The Best (and Worst) Dad Jokes for Adults 👋

Get ready for some grown-up laughs with our collection of dad jokes for adults! These jokes take the classic dad humor up a notch with clever twists, puns, and humor that’s perfect for an older audience. Whether you’re sharing them at a dinner party or just looking for a laugh, our dad jokes for adults deliver the perfect blend of wit and charm. Explore our collection of adult-friendly dad jokes that are sure to leave you laughing!
“Siri,” I asked my phone, “why am I so bad with women?" She responded, “I’m Bixby, you moron.”
“Siri,” I asked my phone, “why am I so bad with women?" She responded, “I’m Bixby, you moron.”
Well, I know it's childish, but me and my girlfriend have just had a great time having a pillow fight and I won! The secret is to stuff a few bricks in there..
What’s the difference between the “China Virus” and the Vietnam War?

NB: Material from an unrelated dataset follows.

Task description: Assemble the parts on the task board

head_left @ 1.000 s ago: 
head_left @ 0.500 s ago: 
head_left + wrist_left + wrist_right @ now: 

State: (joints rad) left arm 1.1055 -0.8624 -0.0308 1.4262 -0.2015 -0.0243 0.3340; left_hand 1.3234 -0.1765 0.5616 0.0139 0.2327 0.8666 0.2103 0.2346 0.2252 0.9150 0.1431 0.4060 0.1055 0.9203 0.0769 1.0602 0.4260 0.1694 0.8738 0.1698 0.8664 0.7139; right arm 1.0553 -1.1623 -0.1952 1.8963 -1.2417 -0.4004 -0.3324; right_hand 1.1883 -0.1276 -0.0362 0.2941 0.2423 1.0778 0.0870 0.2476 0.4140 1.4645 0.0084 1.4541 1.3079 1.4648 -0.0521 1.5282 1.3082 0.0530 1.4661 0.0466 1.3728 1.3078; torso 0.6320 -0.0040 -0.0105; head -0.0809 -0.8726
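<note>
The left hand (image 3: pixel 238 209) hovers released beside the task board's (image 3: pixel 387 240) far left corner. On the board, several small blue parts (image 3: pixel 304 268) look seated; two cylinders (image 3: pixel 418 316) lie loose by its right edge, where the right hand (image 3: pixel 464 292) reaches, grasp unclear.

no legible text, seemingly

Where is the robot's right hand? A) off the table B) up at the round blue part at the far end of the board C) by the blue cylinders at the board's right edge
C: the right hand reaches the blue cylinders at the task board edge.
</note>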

Trump dodged the Vietnam War.
My buddy got arrested on drug charges and because it was his first offense, he thought he would get off lightly, but it turned out his lawyer was one of the worst in the state and ended up botching his case, so instead of getting a short term, he ended up getting 40 years without parole!! Man, that sentence was way too long.
Did you hear about the cocaine addicted improv actor? He was constantly thinking about his next line
When you don't have a lot of work experience, but you have a lot of ex-girlfriends "Progressive problem solving skills in an increasingly difficult work environment, with ever increasing productivity goals, only for the company to downsize and lay you off because 'it wasn't you, it was me' reasons."

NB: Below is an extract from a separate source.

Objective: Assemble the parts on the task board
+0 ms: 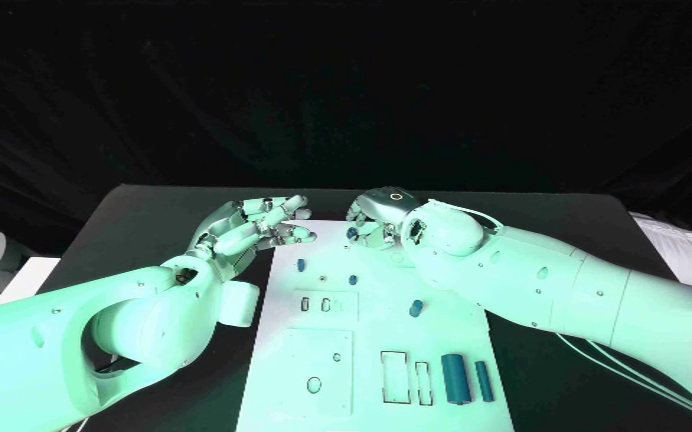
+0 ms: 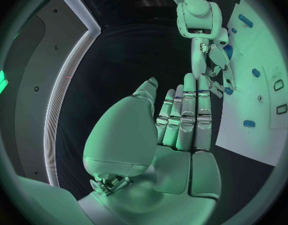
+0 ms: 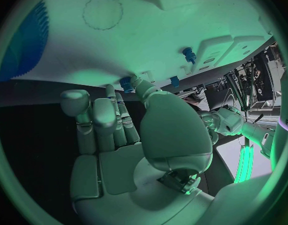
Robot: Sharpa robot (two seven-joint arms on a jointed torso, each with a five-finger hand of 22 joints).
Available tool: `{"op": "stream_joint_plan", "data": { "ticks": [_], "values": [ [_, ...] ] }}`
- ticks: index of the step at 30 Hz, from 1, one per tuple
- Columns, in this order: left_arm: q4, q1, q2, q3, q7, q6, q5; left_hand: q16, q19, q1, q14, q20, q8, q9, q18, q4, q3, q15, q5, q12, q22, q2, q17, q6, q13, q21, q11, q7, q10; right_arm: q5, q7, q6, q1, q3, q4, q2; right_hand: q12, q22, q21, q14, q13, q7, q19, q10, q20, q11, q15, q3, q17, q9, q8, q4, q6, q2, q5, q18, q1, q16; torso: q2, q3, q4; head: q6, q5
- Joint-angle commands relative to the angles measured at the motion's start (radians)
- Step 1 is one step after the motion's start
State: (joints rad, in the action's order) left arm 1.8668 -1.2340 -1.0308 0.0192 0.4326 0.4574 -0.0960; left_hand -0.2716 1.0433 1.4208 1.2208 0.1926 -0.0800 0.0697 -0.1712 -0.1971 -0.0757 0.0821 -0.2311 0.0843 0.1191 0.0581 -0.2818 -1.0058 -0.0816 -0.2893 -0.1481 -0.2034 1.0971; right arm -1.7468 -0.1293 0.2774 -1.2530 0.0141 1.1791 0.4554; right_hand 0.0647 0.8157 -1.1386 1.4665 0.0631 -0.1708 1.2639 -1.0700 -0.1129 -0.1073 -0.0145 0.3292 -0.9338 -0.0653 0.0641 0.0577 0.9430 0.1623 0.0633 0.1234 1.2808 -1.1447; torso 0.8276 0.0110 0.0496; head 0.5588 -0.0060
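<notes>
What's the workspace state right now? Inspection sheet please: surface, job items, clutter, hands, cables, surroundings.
Surface: black table, flat.
Job's things: white rectangular task board in the middle; small blue parts on it, among them a small blue peg mid-board and two long blue cylinders lying at its near right corner.
Clutter: nothing seen.
Hands: left hand at the board's far left edge, fingers apart, holding nothing; right hand over the far end, its hold unclear.
Cables: thin white cable under the right arm.
Surroundings: dark backdrop.

I see the task board (image 1: 325, 372) mid-table — two long parts (image 1: 466, 379) lying side by side at its near right, both hands at its far edge.
</notes>
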Motion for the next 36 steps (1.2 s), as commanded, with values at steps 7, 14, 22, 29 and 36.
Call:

Why do women find the guy in 50 Shades of Grey sexy? beats me
One friend complained to another, 'All my husband and I do anymore is fight. I've been so upset, I’ve lost 20 pounds.' 'If it’s that bad, why don’t you just leave him?' asked the second friend. 'I’d like to lose another fifteen pounds first.'
My wife wanted to spice up our sex life, so she asked if we could play doctor tonight. It seemed like a weird idea, but I’m eager to please.
I have a scary joke about math, but I'm 2² to say it.
What does a zombie vegetarian eat? “GRRRAAAIINS!”
Dogs can’t operate MRI machines — but cats-can.
Dear Math, it's time to grow up and solve your own problems.
Need your eggs fertilized this Easter? I've got a cock for that. Just needs grains 2x a day.